• _Assigned task_
Pictures aside, please retype the whole listing word for word.

• _The data_
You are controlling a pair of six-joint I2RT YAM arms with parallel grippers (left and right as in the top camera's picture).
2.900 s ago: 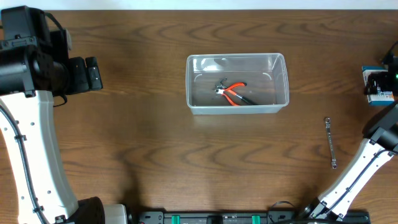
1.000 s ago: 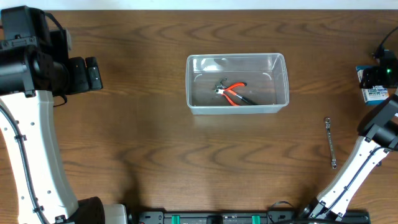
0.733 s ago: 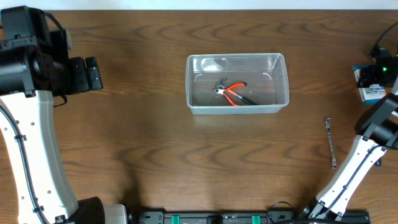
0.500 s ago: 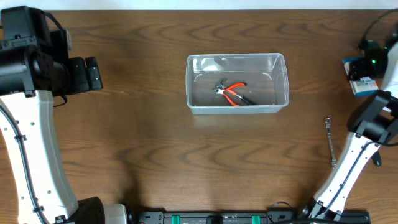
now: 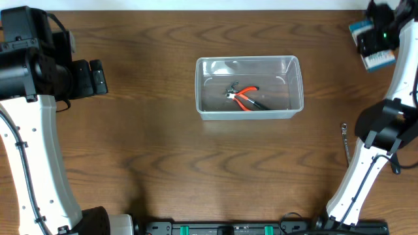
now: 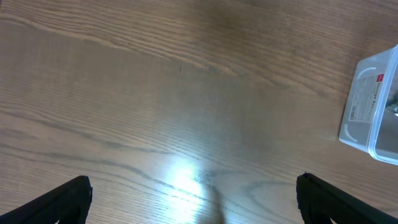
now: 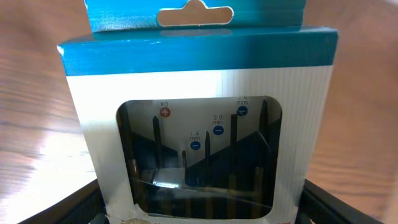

• _Reply_
You are controlling a pair of six-joint I2RT YAM arms with parallel grippers (left and right as in the top camera's picture).
2.900 s ago: 
1.000 s ago: 
0.733 s ago: 
0.500 s ago: 
now: 
now: 
now: 

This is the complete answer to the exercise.